Sunday, September 28, 2014

Was it brave to publish a memoir about mental illness?

People have remarked how brave I am for having published Stress Fracture: A Memoir of Psychosis.

I don't consider brave quite the right word. The adjective means having or showing courage, especially when facing danger, difficulty, or pain. Courage is the ability to face danger, difficulty, uncertainty, or pain without being overcome by fear or being deflected from a chosen course of action. 

I don't think I am in any real danger having put out a rarely told story of mental injury. In my mind, the worst thing that could happen is people don't like it, believe it, or respect it. The only pain that can come is embarrassment and infringement of privacy.

I have told a story of a facet of my life.
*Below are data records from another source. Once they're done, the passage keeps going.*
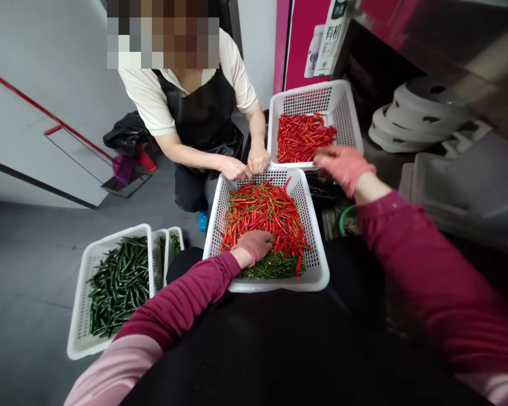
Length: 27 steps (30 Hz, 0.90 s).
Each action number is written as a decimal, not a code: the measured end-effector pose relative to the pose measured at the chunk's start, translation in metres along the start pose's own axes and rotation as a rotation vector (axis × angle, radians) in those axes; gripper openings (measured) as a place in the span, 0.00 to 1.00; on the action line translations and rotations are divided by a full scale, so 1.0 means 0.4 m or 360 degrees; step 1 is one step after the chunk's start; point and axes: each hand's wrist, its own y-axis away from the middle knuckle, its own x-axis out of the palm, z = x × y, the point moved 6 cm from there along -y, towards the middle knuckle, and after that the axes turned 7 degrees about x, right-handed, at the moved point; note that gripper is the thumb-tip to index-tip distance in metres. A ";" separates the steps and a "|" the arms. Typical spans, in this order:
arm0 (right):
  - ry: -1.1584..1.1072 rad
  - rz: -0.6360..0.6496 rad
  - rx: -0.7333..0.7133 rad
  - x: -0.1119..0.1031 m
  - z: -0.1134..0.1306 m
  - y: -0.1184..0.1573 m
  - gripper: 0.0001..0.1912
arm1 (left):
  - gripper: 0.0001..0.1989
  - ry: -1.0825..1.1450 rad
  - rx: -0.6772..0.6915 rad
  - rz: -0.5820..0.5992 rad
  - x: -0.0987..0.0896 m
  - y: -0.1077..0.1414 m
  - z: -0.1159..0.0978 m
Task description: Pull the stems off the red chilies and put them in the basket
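While a person (205,107) leans in at 11 o'clock, I have the near basket (279,284) just beyond my lap, white and full of holes; I take it as the centre of my clock. The far basket (346,119), also white, stands close by at 1 o'clock, and the third basket (79,327) sits lower down at 8 o'clock. A pale stack (423,121) is blurred at 2 o'clock.

Red chillies (268,211), many with green stems, fill most of the near basket, and green chillies (118,282) fill the third. The far basket holds a smaller red heap (302,135), and green stalks (275,268) lie at the near basket's own 6 o'clock. A dustpan (127,186) rests at 10 o'clock.

My left grip (254,246) lies on the edge of the red chillies, by the stalks, fingers bent; I cannot tell whether it pinches anything. My right grip (342,168) reaches over the far basket's near rim, beside the red heap; blur hides whether its fingers are together or apart. The person's hands (259,160) meet above the near basket's far rim, a red bit (249,167) between them.
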 end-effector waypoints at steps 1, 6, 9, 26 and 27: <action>0.0082 0.0137 0.0075 0.034 -0.044 0.058 0.23 | 0.12 -0.0011 0.0099 0.0034 0.015 -0.010 -0.025; 0.0356 0.0205 0.0323 0.092 -0.237 0.268 0.12 | 0.19 -0.0194 0.0493 -0.0040 0.078 -0.061 -0.179; 0.0414 0.0199 0.0353 0.077 -0.271 0.311 0.13 | 0.17 -0.0225 0.0506 0.0013 0.083 -0.087 -0.217; 0.0372 0.0849 0.0019 0.207 -0.139 0.360 0.03 | 0.32 0.1308 0.0380 0.0130 0.005 0.100 -0.089; 0.0360 0.0719 0.0046 0.175 -0.148 0.346 0.04 | 0.31 0.1108 0.0361 0.0201 0.022 0.104 -0.076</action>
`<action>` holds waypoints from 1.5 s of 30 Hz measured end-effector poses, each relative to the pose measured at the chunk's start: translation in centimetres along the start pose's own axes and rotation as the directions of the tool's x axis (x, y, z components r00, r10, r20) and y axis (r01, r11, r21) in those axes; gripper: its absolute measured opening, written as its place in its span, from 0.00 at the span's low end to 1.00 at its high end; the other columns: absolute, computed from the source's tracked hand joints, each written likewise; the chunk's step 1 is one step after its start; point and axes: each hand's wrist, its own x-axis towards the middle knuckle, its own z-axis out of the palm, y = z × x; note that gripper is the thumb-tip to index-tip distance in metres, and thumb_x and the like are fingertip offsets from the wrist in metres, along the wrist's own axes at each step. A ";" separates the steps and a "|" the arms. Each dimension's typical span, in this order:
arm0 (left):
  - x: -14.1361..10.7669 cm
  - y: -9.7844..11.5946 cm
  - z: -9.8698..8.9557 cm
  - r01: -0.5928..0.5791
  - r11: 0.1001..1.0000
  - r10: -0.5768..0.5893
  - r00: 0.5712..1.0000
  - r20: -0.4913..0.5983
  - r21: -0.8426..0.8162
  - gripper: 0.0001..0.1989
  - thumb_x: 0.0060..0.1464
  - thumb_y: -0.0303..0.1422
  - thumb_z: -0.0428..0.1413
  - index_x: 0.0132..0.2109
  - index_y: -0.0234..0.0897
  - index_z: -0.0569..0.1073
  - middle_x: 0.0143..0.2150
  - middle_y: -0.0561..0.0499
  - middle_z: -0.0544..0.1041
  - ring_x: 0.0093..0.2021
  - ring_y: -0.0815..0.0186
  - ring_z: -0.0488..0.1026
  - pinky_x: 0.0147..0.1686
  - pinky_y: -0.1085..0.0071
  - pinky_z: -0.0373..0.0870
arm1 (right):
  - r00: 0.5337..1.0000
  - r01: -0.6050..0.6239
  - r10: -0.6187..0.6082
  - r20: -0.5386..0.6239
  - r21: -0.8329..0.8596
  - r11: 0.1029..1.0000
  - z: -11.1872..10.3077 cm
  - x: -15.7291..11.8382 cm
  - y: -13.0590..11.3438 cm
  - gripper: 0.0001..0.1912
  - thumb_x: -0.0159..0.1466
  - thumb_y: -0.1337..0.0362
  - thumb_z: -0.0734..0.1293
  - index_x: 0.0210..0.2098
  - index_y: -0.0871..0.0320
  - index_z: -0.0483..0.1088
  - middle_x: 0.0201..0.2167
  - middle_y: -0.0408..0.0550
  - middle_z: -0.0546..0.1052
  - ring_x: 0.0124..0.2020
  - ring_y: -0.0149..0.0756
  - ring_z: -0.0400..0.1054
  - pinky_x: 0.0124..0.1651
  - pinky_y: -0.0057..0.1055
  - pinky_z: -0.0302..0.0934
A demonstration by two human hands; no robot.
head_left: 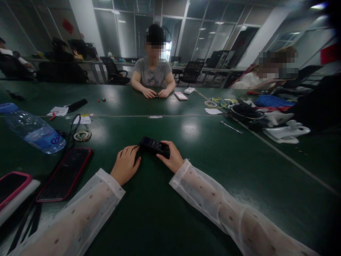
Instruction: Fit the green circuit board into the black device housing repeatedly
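A black handheld device with a small screen (150, 143) lies on the green table (160, 213) in front of me; I cannot make out its exact kind. My right hand (173, 156) grips its right end, thumb on the near side and fingers on the far side. At the device's left end, my left hand (126, 163) rests with the fingers on the table and the thumb apart. The left fingertips are close to the device's edge; whether they touch it I cannot tell. White sheer dotted sleeves cover both my forearms.
Left of me are a phone in a red case (65, 174), a pink-edged phone (12, 186) and a water bottle (33, 128). A wrench (231, 127), cables (213, 103) and a white plastic part (286, 131) lie right. A person (153, 71) sits opposite.
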 end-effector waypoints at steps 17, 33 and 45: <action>-0.2 0.1 0.1 0.020 1.000 -0.021 0.999 -0.031 -0.024 0.30 0.63 0.34 0.46 0.68 0.38 0.45 0.57 0.42 0.67 0.56 0.54 0.63 0.53 0.54 0.62 | 0.999 -0.030 0.032 0.032 -0.063 0.998 0.1 0.2 0.7 0.26 0.54 0.63 0.73 0.50 0.55 0.61 0.45 0.51 0.69 0.48 0.46 0.63 0.51 0.47 0.63; -0.3 -0.2 0.2 0.002 0.995 -0.009 0.998 -0.066 -0.097 0.26 0.62 0.33 0.48 0.64 0.39 0.50 0.58 0.42 0.65 0.57 0.54 0.63 0.55 0.52 0.61 | 0.991 -0.097 0.095 0.096 0.012 0.995 -0.3 0.2 0.2 0.27 0.54 0.66 0.72 0.50 0.49 0.58 0.45 0.48 0.68 0.48 0.45 0.65 0.48 0.47 0.63; -0.3 -0.1 0.1 0.013 0.996 -0.016 0.999 -0.042 -0.091 0.25 0.62 0.33 0.48 0.63 0.37 0.52 0.59 0.42 0.65 0.58 0.54 0.63 0.55 0.52 0.60 | 0.985 -0.144 0.132 0.112 0.107 0.984 -0.2 0.3 0.7 0.28 0.53 0.68 0.72 0.49 0.48 0.59 0.44 0.46 0.68 0.47 0.44 0.65 0.49 0.47 0.62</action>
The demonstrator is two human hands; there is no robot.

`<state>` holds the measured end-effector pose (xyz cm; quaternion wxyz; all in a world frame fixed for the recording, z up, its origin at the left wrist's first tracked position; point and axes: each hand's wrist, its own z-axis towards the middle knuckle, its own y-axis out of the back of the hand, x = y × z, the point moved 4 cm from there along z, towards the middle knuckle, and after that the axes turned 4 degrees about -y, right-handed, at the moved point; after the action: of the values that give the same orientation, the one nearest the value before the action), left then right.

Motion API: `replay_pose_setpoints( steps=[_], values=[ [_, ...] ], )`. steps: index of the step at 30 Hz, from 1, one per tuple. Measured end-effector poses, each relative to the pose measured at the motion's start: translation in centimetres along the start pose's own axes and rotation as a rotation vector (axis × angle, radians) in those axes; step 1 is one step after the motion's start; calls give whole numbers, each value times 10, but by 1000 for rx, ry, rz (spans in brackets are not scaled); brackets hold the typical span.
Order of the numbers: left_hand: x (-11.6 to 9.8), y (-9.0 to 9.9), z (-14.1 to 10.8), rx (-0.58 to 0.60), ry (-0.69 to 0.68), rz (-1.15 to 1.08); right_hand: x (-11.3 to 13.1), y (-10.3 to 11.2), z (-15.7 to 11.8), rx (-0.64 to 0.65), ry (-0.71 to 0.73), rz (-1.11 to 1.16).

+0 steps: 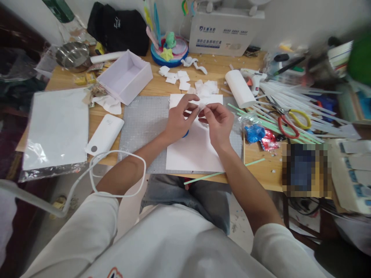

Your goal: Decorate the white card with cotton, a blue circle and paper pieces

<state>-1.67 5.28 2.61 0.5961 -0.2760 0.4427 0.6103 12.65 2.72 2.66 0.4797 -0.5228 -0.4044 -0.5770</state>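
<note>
My left hand (179, 119) and my right hand (219, 125) meet over a white sheet of paper (194, 152). Between their fingertips is a small thin white piece (202, 106), paper or tissue by its look; the fingers partly cover it. Both hands are closed in a pinch on this piece. Just beyond them lies a loose pile of small white paper squares (207, 87), with several more scattered to its left. Part of a blue object (186, 134) shows beside my left wrist, mostly hidden. Under the sheet is a grey cutting mat (139, 131).
A lilac box (127, 77) and a white power bank (106, 134) stand to the left. A paper roll (240, 88), a glue gun (256, 83), scissors (292, 121) and many plastic strips lie right. A white cable (117, 196) loops over my left forearm.
</note>
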Motion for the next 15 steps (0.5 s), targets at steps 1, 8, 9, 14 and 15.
replay_pose_setpoints(
  steps=[1,8,9,14,15],
  values=[
    [0,0,0,3,-5,-2,1,0,0,2,4,-2],
    [-1,-2,3,26,57,-80,1,0,0,-10,24,-50],
    [-1,-2,3,23,67,-91,1,0,0,-14,24,-47],
    [4,-1,4,3,99,-105,1,1,0,-22,15,-25],
    [5,-1,4,4,105,-100,2,1,0,-24,12,-32]
  ],
)
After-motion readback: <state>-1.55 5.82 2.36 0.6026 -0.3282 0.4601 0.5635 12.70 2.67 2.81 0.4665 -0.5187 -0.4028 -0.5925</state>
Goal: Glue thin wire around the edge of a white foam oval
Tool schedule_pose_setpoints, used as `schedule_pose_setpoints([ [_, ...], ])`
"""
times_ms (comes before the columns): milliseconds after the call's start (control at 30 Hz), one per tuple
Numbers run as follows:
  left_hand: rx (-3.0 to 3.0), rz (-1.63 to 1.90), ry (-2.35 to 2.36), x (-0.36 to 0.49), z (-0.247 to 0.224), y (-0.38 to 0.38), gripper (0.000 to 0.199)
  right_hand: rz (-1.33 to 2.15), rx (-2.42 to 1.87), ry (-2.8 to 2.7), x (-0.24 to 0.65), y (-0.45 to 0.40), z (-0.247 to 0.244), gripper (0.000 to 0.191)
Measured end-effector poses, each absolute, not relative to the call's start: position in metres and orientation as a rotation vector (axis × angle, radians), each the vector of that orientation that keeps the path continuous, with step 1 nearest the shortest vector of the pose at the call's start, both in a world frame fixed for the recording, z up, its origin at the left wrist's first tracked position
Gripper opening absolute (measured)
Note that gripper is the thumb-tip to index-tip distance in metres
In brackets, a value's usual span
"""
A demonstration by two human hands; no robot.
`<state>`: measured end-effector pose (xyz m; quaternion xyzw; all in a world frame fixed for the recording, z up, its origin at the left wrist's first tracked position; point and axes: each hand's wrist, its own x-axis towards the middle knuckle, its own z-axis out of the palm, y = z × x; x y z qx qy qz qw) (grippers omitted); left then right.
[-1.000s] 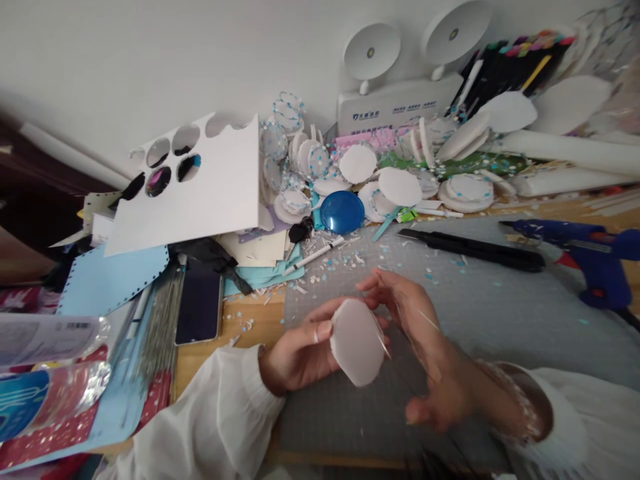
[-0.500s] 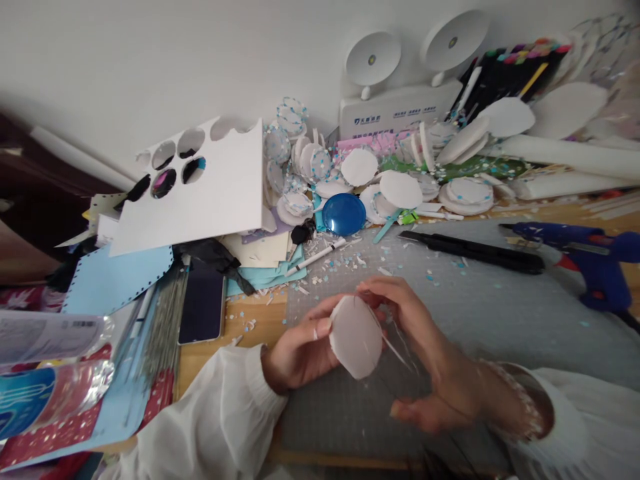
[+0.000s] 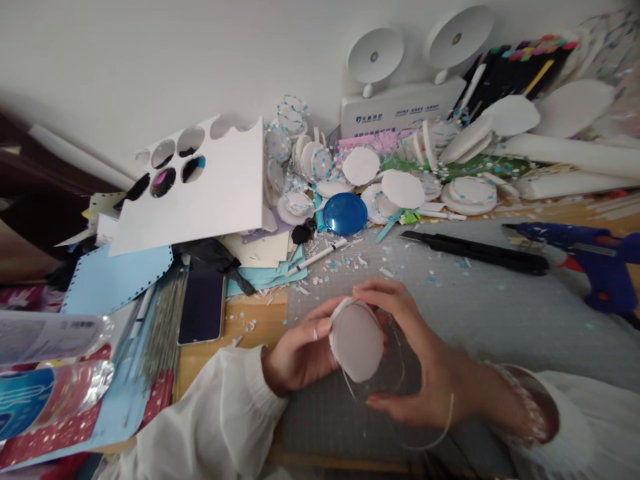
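A round white disc (image 3: pixel 357 343), which looks like foam board, is held at its left side between the thumb and fingers of my left hand (image 3: pixel 310 347). My right hand (image 3: pixel 415 353) curves around the disc's right side. Its index fingertip touches the top rim, while its thumb is spread apart below, off the disc. Other right fingers are partly hidden behind the disc. A thin whitish strand (image 3: pixel 440 437) hangs in a loop beside my right hand, and another fine end sticks out below the disc. What the strand is made of, I cannot tell.
White discs (image 3: pixel 403 189), some edged with blue dots, pile up along the wall. A blue round lid (image 3: pixel 345 213), black cutter (image 3: pixel 475 252) and blue glue gun (image 3: pixel 595 260) lie on the grey cutting mat (image 3: pixel 450 293). Left are a phone (image 3: pixel 201 305) and a white board with holes (image 3: pixel 220 187).
My right thumb has moved left, nearer the disc's lower edge. The strand end has swung from the disc's right side to below it. My left hand keeps its grip.
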<state>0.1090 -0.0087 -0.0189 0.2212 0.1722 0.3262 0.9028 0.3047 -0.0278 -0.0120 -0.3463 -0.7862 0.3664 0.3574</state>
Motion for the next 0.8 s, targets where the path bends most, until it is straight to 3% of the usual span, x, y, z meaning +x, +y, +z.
schedule_pose_setpoints([
  [800,0.583,0.646,0.357,0.105,-0.0282,-0.0099,0.067,0.909,-0.977,-2.073,0.3109,-0.0194,-0.0064,0.093],
])
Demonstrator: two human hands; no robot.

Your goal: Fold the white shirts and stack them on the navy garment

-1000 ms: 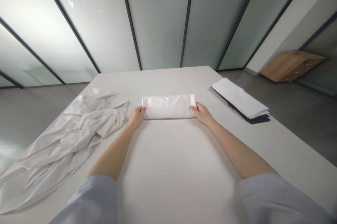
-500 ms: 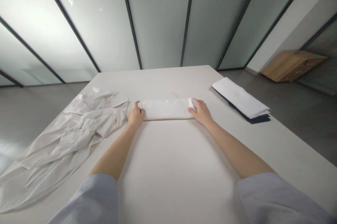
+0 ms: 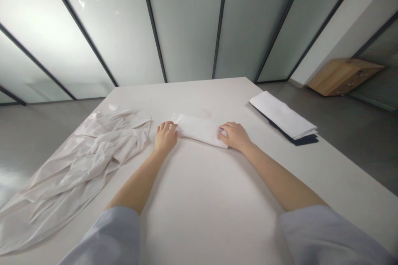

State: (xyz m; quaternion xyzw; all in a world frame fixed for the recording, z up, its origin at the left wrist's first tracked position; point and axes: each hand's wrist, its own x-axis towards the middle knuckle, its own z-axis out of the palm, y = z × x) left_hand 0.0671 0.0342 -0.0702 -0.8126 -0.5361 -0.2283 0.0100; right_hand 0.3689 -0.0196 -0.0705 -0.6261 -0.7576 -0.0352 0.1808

When I shared my experience of surviving psychosis, I revealed only symptoms of the disease and the portions of my life connected to it. I have many secrets and private joys and sorrows outside of the pages of the memoir. Deciding to openly share the raw details of psychosis and bipolar reveals physical and behavioral symptoms of a disease. I am not defined by bipolar disorder. I have the diagnosis; it is just a part of my whole. 

Stories about mental illness are not common, however, and for this reason, it was important for me to publish it as a memoir rather than to fictionalize a character surviving psychosis. This story needed to be in the memoir genre, because it is true. It happens to people and affects them and their families. And when it happened to me, I found no one who could talk to me about it or understand what I was enduring throughout recovery.

Currently, having bipolar disorder is about as interesting to me as having brown hair. These are facts about me. I wouldn't be humiliated to have Type 1 Diabetes or blond hair, so why should I be embarrassed about another disease and hair color?

The memoir is not a confessional of family secrets; it is not dirty laundry aired for the sake of attention seeking. It is a literary work offered for public consumption. My deepest hope for the work is to inspire people with mental illness to believe health is possible and to commit to treatment. It is also intended to reduce stigma associated with mental illness and have it respected as a legitimate disease, something mental health professionals have already accepted.

Perhaps it is courageous to subject myself to the judgment of others. My bold audacity to try to change the attitude regarding mental health requires vulnerability. I do not agree that I am brave, but having released a personal narrative about a taboo subject does leave me exposed.